* Task *
Once the line containing "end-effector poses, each" has been printed, stop; print every line before it exactly, starting at the top of the material below.

::: Dataset section :::

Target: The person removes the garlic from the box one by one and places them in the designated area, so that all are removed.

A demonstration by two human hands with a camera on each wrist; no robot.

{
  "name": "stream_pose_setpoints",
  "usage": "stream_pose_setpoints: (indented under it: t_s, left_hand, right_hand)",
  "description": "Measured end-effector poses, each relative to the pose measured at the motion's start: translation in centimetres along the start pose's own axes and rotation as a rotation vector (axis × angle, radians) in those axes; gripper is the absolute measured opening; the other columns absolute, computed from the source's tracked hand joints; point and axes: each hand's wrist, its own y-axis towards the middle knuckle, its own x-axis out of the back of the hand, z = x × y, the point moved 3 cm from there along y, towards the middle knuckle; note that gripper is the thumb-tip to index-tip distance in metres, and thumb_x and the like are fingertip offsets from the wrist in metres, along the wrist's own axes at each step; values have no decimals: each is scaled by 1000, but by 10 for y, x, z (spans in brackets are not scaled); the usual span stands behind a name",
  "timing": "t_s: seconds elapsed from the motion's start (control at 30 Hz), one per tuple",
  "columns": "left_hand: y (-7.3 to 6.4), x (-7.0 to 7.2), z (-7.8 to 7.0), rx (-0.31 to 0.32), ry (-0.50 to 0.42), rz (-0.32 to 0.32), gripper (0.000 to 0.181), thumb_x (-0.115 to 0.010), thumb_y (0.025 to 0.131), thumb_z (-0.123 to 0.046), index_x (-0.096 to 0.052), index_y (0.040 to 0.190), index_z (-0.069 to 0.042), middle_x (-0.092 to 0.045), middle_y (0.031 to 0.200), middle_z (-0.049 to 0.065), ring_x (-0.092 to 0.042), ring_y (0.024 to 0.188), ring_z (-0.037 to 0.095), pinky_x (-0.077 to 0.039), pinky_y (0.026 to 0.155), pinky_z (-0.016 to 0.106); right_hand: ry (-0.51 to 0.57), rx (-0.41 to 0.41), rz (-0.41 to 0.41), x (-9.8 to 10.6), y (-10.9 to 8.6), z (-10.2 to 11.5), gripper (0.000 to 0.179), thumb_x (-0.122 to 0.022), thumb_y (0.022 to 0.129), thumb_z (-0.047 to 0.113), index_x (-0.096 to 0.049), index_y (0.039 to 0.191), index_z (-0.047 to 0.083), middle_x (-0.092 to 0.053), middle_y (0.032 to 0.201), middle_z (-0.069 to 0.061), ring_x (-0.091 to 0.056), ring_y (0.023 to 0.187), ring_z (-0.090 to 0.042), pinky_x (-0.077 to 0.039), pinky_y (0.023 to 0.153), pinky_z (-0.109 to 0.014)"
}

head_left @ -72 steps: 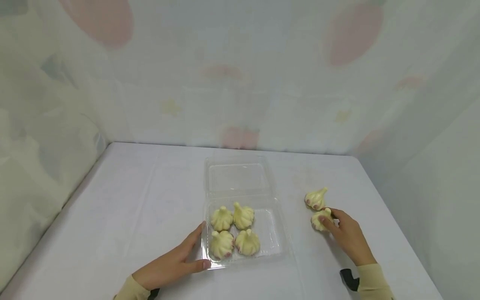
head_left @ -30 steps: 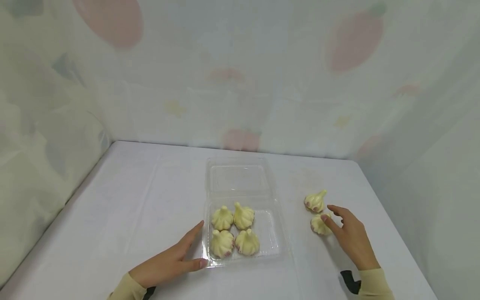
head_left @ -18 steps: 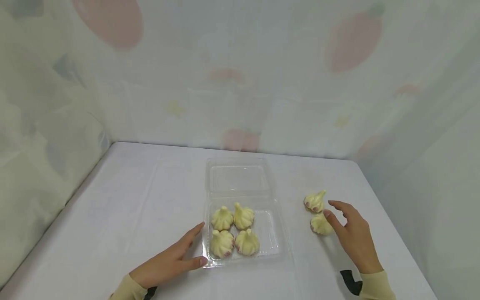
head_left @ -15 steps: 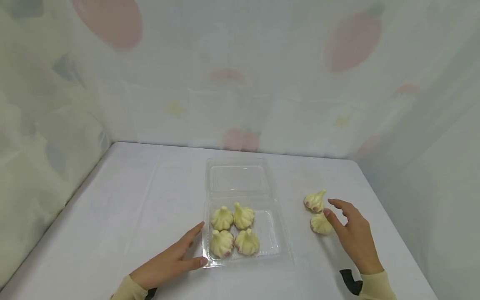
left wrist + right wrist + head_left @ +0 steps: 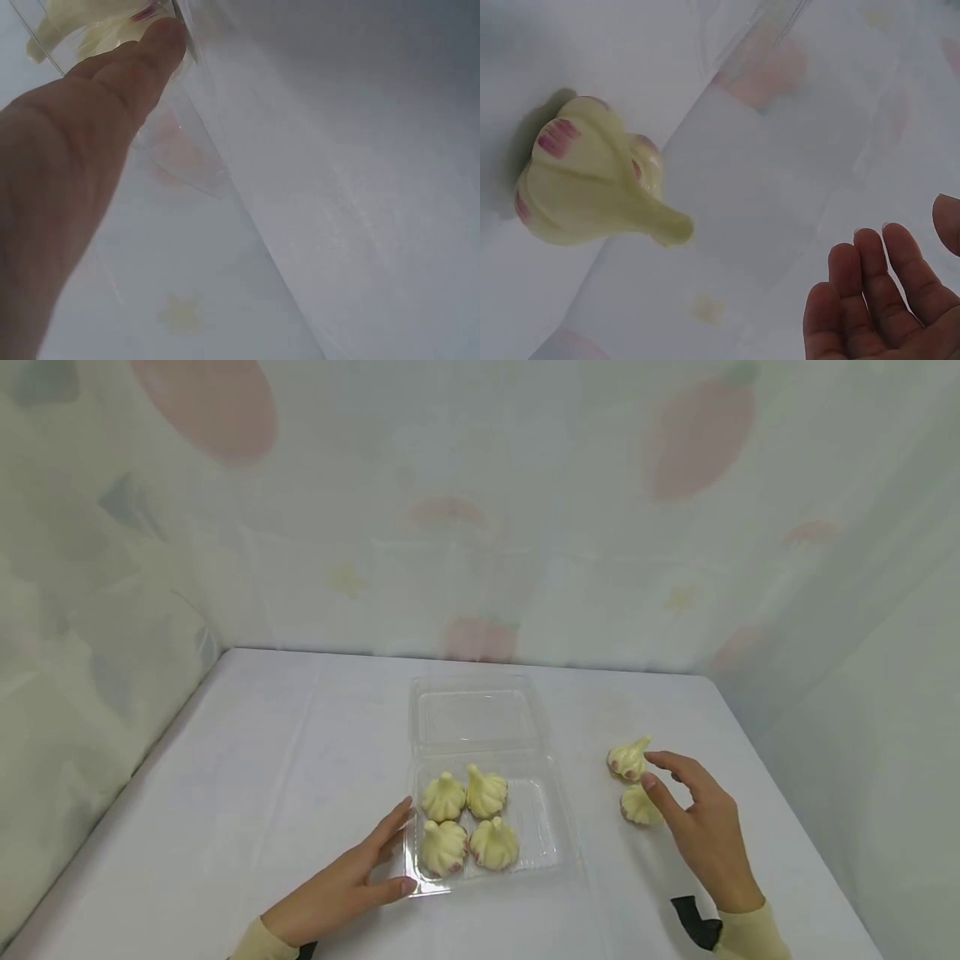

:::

* Response to this task *
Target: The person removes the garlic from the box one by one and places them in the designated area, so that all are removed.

A demonstration by two human hands with a camera on each wrist; no robot.

{
  "name": "stream_pose_setpoints",
  "usage": "stream_pose_setpoints: (indented under it: t_s, left_hand, right_hand)",
  "description": "Measured end-effector poses, each relative to the pose measured at the motion's start: translation in centimetres along the start pose's own axes and rotation as a rotation vector (axis × angle, radians) in those axes; gripper is the absolute measured opening; the other columns absolute, computed from the source's tracked hand joints; point and axes: each hand's wrist, its own y-axis towards the middle knuckle, its own x-axis out of the back of the hand, z = x × y, the point moved 3 cm from there along y, towards the middle knuckle; note that gripper is the thumb-tip to index-tip distance in metres, and thumb_x and the like are fingertip offsets from the wrist in metres, along the wrist's own axes at each step; values have no decimals: each is scaled by 1000, but by 10 for y, x, z (spans in brackets are not scaled); the usual span stands behind a name",

No more output will be produced.